Isn't this a wonderful poem given to us by Merton? It's worth going back and reading it again with a sense of inner stillness. (Go ahead, I'll wait...)

The way this poem opens is fascinating --

When no one listens
To the quiet trees
When no one notices
The sun in the pool.

Where no one feels
The first drop of rain
Or sees the last star


The "no one" here is you and me, Merton himself, the speaker of the poem. We encounter the real magic and mystery of the world when we can witness it as "no one." That's "Where peace begins / And rages end" -- when there is no ego-self to assert its right to be the central focus of everything.

That's when things unfold and reveal themselves to be deeply and utterly themselves:

One bird sits still
Watching the work of God:
One turning leaf,
Two falling blossoms,
Ten circles upon the pond.


(Love those lines.

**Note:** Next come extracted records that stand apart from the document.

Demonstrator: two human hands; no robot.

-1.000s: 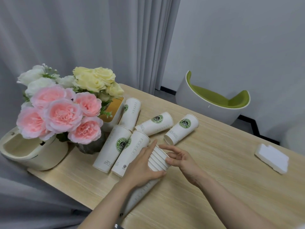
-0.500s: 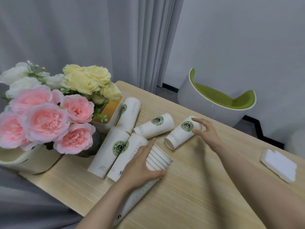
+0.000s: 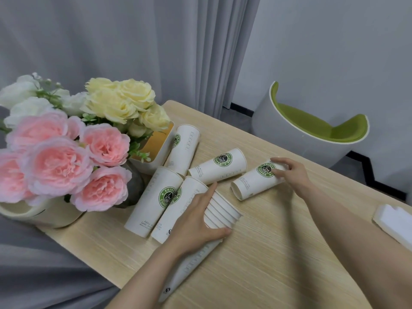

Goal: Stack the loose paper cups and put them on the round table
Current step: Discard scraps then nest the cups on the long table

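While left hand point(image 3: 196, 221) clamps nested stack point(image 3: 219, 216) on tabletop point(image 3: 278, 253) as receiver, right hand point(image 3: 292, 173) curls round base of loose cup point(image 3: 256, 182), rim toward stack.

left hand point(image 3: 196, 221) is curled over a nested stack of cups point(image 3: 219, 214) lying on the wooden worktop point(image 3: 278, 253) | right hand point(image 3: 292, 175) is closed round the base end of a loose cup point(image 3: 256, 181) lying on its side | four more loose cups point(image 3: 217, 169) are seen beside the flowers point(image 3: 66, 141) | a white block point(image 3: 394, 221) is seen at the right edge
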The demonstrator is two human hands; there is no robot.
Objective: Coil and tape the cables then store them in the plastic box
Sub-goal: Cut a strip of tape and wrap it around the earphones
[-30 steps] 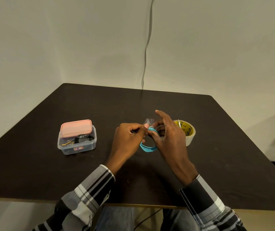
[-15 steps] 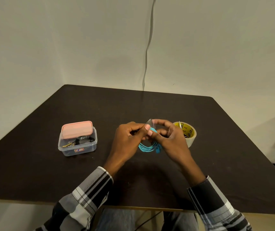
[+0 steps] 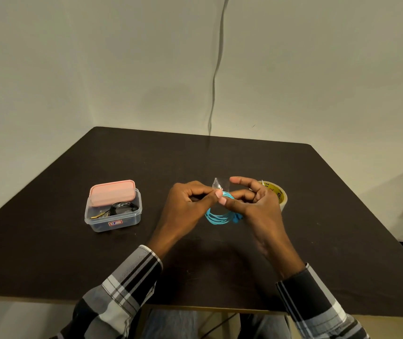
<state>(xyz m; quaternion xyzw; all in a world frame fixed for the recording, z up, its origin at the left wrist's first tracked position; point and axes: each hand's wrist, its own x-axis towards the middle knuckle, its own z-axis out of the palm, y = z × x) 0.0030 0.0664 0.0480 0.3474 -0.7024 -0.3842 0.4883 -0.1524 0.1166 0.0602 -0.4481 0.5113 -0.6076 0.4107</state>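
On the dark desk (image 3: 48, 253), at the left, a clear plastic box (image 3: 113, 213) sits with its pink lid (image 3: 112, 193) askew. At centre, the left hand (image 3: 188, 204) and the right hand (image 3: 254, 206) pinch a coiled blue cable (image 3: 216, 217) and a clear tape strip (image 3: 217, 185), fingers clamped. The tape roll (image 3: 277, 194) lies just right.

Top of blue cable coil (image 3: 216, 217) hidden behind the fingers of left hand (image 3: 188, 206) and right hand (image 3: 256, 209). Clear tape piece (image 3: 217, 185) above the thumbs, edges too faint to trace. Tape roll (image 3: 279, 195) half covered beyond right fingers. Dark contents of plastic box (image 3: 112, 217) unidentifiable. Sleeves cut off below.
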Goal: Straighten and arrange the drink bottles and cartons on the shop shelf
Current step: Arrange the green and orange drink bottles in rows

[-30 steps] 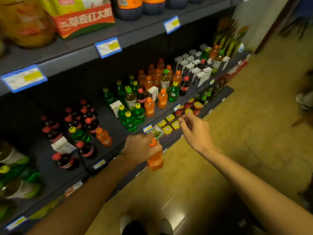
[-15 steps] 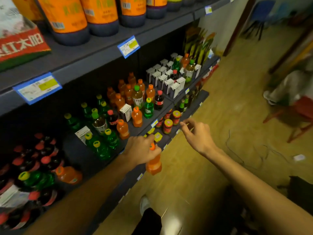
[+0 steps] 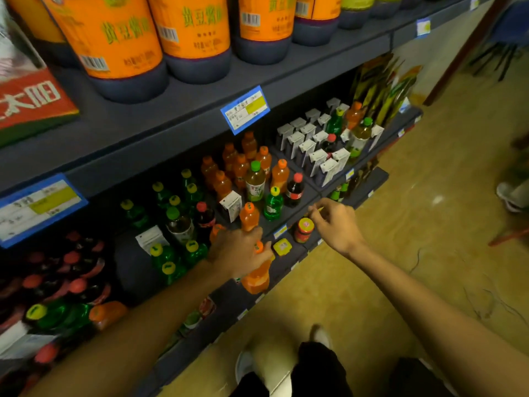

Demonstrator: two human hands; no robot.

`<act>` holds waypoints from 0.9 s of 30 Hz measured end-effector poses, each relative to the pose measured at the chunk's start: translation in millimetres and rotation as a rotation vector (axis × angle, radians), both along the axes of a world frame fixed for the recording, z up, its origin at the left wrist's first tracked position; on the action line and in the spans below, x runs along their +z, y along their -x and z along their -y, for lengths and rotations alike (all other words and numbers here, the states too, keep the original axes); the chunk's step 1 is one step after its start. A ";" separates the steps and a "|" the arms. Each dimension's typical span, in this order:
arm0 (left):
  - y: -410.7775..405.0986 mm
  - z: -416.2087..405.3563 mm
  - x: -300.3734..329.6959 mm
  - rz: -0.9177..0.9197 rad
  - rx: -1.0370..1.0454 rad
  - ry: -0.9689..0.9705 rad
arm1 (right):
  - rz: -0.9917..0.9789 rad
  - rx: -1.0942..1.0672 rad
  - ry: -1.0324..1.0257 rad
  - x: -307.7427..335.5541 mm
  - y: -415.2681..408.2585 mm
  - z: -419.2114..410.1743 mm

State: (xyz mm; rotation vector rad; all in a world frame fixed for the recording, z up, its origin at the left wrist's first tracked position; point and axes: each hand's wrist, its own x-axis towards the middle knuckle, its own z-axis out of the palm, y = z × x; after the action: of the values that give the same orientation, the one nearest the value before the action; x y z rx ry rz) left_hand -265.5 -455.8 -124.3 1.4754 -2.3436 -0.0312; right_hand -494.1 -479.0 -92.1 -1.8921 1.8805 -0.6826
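Item one: our left hand (image 3: 237, 250), fingers curled around the neck of an orange bottle (image 3: 257, 275). We hold it upright just off the front edge of the middle shelf (image 3: 297, 209), its base hanging in front of the lower shelf.

Item two: our right hand (image 3: 335, 224), reaching toward the same shelf edge. Its fingers are bent and the thumb meets the forefinger; something thin and yellowish may be pinched there, but it is too small for us to tell.

Item three, stock on the middle shelf: another orange bottle (image 3: 249, 216) standing just beyond our left knuckles; a white carton (image 3: 231, 204) beside it; a green bottle (image 3: 273, 203) with a yellow cap; a cola bottle (image 3: 294, 190) with a red cap; a tea bottle (image 3: 254, 181) with a green cap; a cluster of orange bottles behind these. To the right, rows of white cartons (image 3: 307, 144).

Item four, the lower shelf: a red jar (image 3: 304, 230) with a yellow lid just beside our right hand, and a yellow-lidded tub (image 3: 282, 247) near our left hand.

Item five, the upper shelf: big orange-labelled jugs (image 3: 114, 41), with blue price tags (image 3: 245, 108) on the edge below.
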 end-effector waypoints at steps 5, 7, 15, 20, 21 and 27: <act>9.0 20.9 -2.6 0.011 0.142 -0.016 | -0.005 0.151 -0.026 -5.6 -3.3 67.7; 16.2 30.2 -2.2 0.074 0.209 -0.028 | 0.009 0.223 -0.029 -4.9 -1.2 93.8; 52.9 55.5 1.2 0.018 0.452 0.004 | -0.037 0.462 0.014 -8.4 18.3 179.5; 68.3 68.9 -6.7 0.038 0.549 0.019 | -0.119 0.583 -0.010 -29.5 -5.2 212.2; 68.9 71.6 -6.6 0.040 0.560 0.021 | -0.137 0.597 -0.014 -33.2 -13.4 216.6; 65.5 74.8 -8.8 0.005 0.625 -0.060 | -0.263 0.641 0.012 -56.9 -58.6 242.5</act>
State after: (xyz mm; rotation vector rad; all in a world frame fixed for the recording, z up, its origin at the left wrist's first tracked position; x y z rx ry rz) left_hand -331.0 -530.6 -133.1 2.1664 -1.7983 0.0665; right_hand -435.5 -721.6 -149.0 -2.4956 1.2575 -0.2429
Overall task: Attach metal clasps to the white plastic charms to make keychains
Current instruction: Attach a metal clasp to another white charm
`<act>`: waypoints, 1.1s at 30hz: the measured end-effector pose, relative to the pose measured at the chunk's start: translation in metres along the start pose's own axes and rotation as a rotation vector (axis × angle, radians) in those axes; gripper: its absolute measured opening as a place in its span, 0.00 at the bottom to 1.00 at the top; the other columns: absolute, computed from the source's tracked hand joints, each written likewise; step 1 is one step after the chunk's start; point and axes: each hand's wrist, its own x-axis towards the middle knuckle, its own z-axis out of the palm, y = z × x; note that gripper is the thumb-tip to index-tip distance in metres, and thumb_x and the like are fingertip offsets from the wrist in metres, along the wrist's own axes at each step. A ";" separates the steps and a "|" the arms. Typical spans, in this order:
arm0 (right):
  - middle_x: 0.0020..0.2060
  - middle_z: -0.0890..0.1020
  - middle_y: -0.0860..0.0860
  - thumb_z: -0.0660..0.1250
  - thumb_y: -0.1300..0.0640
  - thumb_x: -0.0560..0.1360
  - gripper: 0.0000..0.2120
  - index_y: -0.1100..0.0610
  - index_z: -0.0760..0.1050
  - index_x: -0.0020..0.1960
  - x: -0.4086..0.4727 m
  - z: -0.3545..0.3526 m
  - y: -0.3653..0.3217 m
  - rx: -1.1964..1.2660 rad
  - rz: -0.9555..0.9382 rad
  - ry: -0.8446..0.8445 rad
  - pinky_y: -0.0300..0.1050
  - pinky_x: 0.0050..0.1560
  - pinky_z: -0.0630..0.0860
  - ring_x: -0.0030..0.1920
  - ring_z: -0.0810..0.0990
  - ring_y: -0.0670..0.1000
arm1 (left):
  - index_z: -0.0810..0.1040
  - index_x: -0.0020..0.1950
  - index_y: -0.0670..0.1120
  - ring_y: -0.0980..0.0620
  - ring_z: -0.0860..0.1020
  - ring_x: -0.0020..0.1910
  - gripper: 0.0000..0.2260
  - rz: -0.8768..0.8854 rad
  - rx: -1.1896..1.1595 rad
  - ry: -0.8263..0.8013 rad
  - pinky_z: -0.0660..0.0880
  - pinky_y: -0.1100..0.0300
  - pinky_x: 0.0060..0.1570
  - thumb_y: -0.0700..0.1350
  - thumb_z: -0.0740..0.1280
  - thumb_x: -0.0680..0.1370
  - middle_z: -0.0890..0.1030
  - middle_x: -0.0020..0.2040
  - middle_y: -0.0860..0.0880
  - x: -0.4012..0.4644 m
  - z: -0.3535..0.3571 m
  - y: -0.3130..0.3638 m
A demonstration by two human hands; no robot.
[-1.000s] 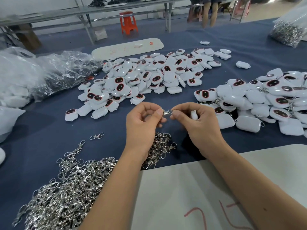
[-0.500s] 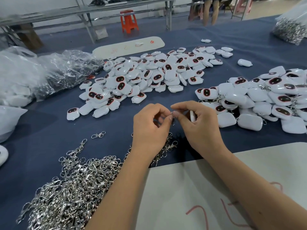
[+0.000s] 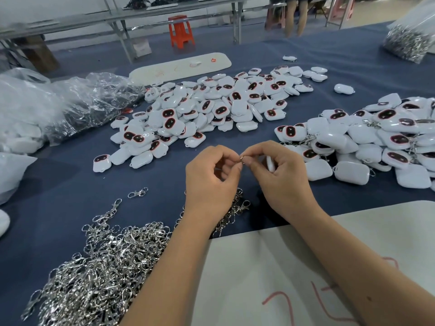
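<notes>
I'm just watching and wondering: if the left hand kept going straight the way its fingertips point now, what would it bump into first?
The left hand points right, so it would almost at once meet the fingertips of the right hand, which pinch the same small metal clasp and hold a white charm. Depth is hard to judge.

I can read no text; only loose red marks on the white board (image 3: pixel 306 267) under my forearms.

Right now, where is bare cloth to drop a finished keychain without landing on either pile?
Bare blue cloth lies left of the hands, between the loose charm pile, the clasp heap and the plastic bags. A narrower lane runs between the two charm piles. Crowded: right pile and under the left hand.
</notes>
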 end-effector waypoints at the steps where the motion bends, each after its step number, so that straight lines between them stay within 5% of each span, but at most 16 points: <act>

The witness is so still, almost non-existent, and we are left selfless amidst the "work of God.")

And then we have the "stranger" of the poem's title--

Closer and clearer
Than any wordy master,
Thou inward Stranger
Whom I have never seen,

Deeper and cleaner
Than the clamorous ocean,
Seize up my silence
Hold me in Thy Hand!


There's that vast, silent Self within, almost unknown to us, a stranger, yet there nonetheless, seated in wordless immensity. "Seize up my silence / Hold me in Thy Hand!" That's the way. Fierce and trembling, the mystic calls out to be grabbed whole by that unknown, oh-so-intimate one.

Look, the vast Light stands still
Our cleanest Light is One!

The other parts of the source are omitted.